Il y'en a beaucoup qui m'ont touché. C'est un peu difficile d'en sortir un. Mais il y'en a un qui me parle particulièrement parce que je le trouve super. C'est celui de Thierno Souleymane Diallo de la Guinée Conakry. Pourquoi ? Parce que, lui, c'est un clown. Quand je dis clown, c'est dans le sens positif du terme. C'est-à-dire que c'est quelqu'un qui y met du corps. C'est le seul projet que j'ai entendu qui a été si physique. Lui, son projet, c'est d'aller à la recherche d'un film perdu, Mouramani (durée : 23 mn) qui a été réalisé en 1953 par Mamadou Touré [Mamadi Touré, ndlr]. Je l'ai cité de mémoire dans mon livre sur le cinéma africain, "Les Cinémas d'Afrique noire : le regard en question" ; comme un des films faits avant Afrique sur Seine de 1955 que l'on considère comme le premier film africain. Et donc, il y a un certain nombre de films un peu ethnographiques qui ont été faits avant, et on ne dit pas que ce sont les premiers parce qu'ils n'ont pas beaucoup d'intérêt. Mais l'ethnographie, c'est la connaissance de soi quand même ; donc que la connaissance de soi soit faite par les Africains eux-mêmes, c'était pas une démarche neutre dans un contexte où on n'avait pas le droit de faire du cinéma suite au Décret Laval de 1934. Il fallait donc des autorisations. Sans doute qu'ils les obtenaient de cette façon là.

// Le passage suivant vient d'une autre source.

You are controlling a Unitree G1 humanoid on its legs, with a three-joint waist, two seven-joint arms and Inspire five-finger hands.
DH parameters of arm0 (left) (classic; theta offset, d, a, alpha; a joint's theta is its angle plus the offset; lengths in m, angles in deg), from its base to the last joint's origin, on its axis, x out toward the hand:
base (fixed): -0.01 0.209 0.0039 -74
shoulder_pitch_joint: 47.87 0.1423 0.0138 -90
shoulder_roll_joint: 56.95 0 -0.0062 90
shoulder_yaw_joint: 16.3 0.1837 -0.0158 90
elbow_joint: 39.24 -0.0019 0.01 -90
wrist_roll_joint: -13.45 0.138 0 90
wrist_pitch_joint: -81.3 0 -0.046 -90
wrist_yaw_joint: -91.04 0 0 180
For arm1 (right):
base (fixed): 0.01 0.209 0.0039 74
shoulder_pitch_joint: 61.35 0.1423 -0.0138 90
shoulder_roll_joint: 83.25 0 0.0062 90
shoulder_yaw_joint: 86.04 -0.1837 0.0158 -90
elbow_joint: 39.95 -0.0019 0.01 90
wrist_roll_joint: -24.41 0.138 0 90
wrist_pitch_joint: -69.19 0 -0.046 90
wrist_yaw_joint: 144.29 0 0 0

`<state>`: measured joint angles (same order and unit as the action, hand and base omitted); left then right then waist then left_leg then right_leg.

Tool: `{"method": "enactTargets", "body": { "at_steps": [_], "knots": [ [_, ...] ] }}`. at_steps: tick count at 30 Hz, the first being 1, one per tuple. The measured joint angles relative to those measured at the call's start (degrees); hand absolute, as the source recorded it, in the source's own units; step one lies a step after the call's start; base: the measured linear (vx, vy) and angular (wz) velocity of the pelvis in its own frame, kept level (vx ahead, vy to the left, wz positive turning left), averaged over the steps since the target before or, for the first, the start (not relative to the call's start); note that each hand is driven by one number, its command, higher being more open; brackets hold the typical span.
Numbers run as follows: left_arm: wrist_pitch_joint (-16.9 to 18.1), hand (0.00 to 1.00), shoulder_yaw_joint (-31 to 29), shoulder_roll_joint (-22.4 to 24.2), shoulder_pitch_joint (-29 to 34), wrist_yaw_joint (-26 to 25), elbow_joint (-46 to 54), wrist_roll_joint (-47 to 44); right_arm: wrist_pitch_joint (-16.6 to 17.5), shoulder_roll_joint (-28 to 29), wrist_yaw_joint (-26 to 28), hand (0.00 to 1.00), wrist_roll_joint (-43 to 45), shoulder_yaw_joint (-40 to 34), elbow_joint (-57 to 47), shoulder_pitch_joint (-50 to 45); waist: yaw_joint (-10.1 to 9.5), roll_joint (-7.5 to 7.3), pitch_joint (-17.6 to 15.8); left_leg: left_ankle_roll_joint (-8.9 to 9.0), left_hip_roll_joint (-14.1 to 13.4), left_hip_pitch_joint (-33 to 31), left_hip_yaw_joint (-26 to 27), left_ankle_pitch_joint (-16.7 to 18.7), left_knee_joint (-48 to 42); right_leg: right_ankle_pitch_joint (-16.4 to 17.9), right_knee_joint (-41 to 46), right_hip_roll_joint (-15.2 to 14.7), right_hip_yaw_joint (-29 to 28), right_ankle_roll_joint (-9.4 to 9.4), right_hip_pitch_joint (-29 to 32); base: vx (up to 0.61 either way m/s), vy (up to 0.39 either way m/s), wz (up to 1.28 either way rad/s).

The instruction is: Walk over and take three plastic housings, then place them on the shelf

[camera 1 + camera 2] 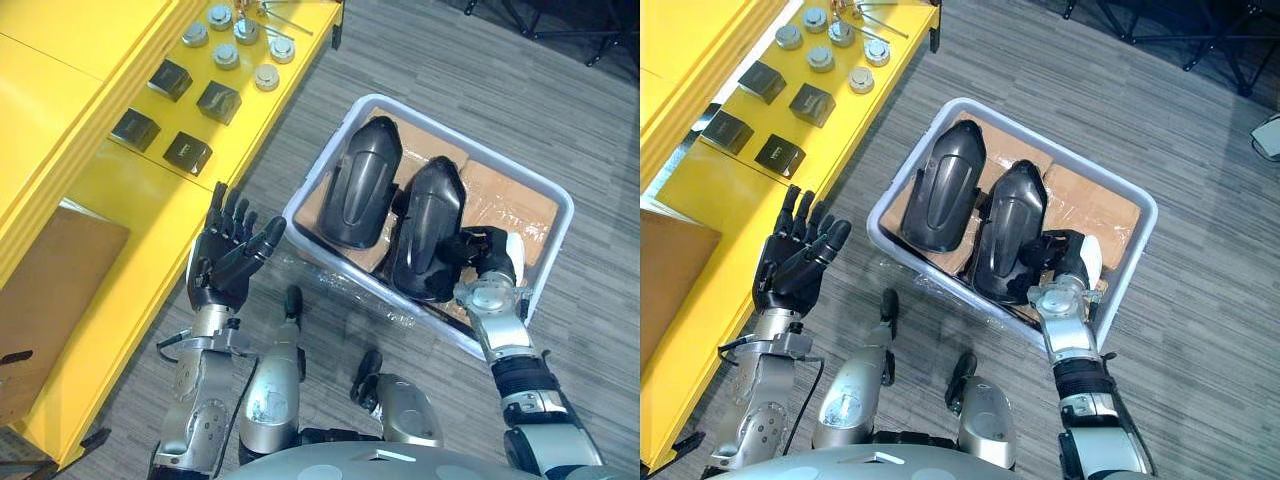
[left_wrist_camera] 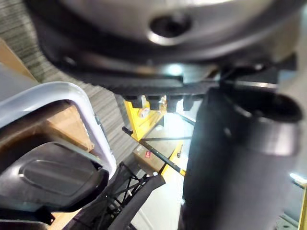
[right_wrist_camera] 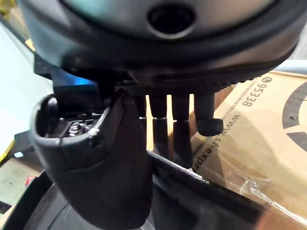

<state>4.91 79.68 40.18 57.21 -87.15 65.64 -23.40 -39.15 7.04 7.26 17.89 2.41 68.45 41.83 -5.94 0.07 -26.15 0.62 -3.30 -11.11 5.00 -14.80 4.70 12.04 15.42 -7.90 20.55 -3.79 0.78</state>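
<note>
Lying side by side in the pale bin (image 1: 568, 210), on its cardboard liner (image 1: 510, 200): left housing (image 1: 362, 180) and right housing (image 1: 425, 225), both black, glossy and long-domed (two counted in the bin, against three asked for).

Pinched at its 5 o'clock end by the right hand (image 1: 488, 252), thumb on one side of the rim and fingers over the other; not yet lifted off the liner.

Held up spread and empty at the bin's 9 o'clock: left hand (image 1: 228, 255).

Standing at the bin's 10 o'clock: yellow shelf (image 1: 140, 210), bearing small black blocks (image 1: 218, 100) and silver cylinders (image 1: 226, 55).

Handling, as judged: probably a light, stiff, hollow shell. Smooth and slippery over the dome, so best taken by the rim at one end, or cradled under both ends. Prone to swing if carried by one tip.
</note>
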Motion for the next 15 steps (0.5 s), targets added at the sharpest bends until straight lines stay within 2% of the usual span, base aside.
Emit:
{"method": "enactTargets", "body": {
  "at_steps": [4, 5, 7, 8, 11, 13, 15],
  "knots": [
    [-2.67, 1.0, -0.04, -0.06, -0.4, 1.42, 1.45, 1.57, 0.62, 1.63, -3.46, 0.0, -4.19, -0.22, -7.74, -5.46, 0.78, -0.05, 0.2, -0.38, 0.49, 2.55, 1.2, 0.66, 0.06, -0.33, -0.76, -0.61, -0.66, -0.54, -2.41, 0.02, -0.011, -0.1],
    [-4.24, 1.0, 0.05, -0.08, -1.08, 2.33, 1.46, 1.54, 2.51, 1.64, -4.2, 0.0, -6.23, -0.3, -8.71, -5.86, 1.58, -0.08, 0.24, -0.69, 0.63, 3.36, 1.61, 1.1, 0.1, -0.5, -1.2, -0.77, -0.86, -0.81, -3.25, 0.01, 0.0, -0.15],
    [-7.22, 1.0, 0.47, -0.2, -2.39, 2.82, 1.44, 1.54, 4.79, 1.64, -4.68, 0.0, -8.49, -0.99, -9.7, -5.86, 1.91, -0.04, 0.9, -0.57, 0.59, 3.88, 2.72, 1.78, 0.18, -1.01, -2.09, -0.78, -1.93, -1.53, -3.57, -0.01, 0.02, -0.24],
    [-10.54, 1.0, 1.66, -0.3, -3.73, 3.49, 1.15, 1.54, 7.55, 1.64, -5.09, 0.0, -10.71, -1.72, -9.9, -5.79, 2.7, -0.09, 2.35, -0.85, 0.67, 4.17, 3.3, 2.06, 0.34, -1.63, -3.06, -0.91, -2.32, -1.99, -4.01, 0.0, 0.027, -0.24],
    [-14.82, 1.0, 5.03, -1.12, -6.08, 4.28, -0.15, 1.51, 10.9, 1.59, -6.17, 0.0, -13.6, -2.04, -9.95, -5.7, 3.16, -0.33, 4.72, -1.05, 0.81, 5.79, 4.78, 2.21, 0.35, -2.5, -4.63, -1.37, -3.52, -2.62, -5.53, 0.05, 0.014, -0.24],
    [-17.93, 1.0, 7.79, -1.18, -8.37, 5.46, -2.24, 1.31, 13.45, 1.54, -6.63, 0.0, -15.54, -2.05, -10.35, -5.66, 3.7, -0.33, 7.52, -1.1, 1.2, 6.64, 5.69, 2.45, 0.35, -2.77, -5.4, -1.88, -3.93, -3.03, -6.29, 0.06, 0.012, -0.19],
    [-20.15, 1.0, 9.66, -1.13, -10.77, 6.05, -4.61, 0.5, 17.07, 1.08, -7.4, 0.0, -16.01, -1.76, -10.52, -5.54, 4.66, -0.09, 9.76, -1.09, 1.36, 7.54, 5.84, 2.45, 0.36, -2.9, -5.7, -2.05, -4.15, -3.15, -7.18, 0.03, -0.004, -0.05]
  ]
}}
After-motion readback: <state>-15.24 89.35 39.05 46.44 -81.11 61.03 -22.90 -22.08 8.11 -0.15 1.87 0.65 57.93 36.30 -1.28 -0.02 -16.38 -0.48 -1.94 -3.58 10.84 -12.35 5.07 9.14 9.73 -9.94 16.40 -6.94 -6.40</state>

Mais ce qui me plaît dans son projet - je le connais bien parce que j'étais professeur dans ce Master de cinéma à l'UGB [Université Gaston Berger, Saint-Louis, ndlr] quand il était étudiant -, c'est qu'il va endosser le film, au sens où il va vraiment le mettre sur son dos. Il va se balader avec le générique du film qu'il recherche sur un carton et va aller dans des endroits où les gens vont réagir. Je veux dire que c'est un projet qui est un projet d'installation artistique quelque part, de performance, et je trouve dans ça qu'il y a un coup de cœur. Moi, je n'oserais jamais. Et cela correspond à sa personnalité. Et c'est en même temps radical parce que c'est une critique fondamentale de ce qu'est devenu le cinéma dans cette perte de cet engouement physique, de tout ce qui a pu être cette lutte au départ. Je ne sais pas quel sera le résultat ; l'exercice est difficile. Dans son précédent film, Une vache pour ma famille [Un homme pour ma famille, ndlr], il traînait un peu partout avec une vache. Donc il est capable de l'extrême.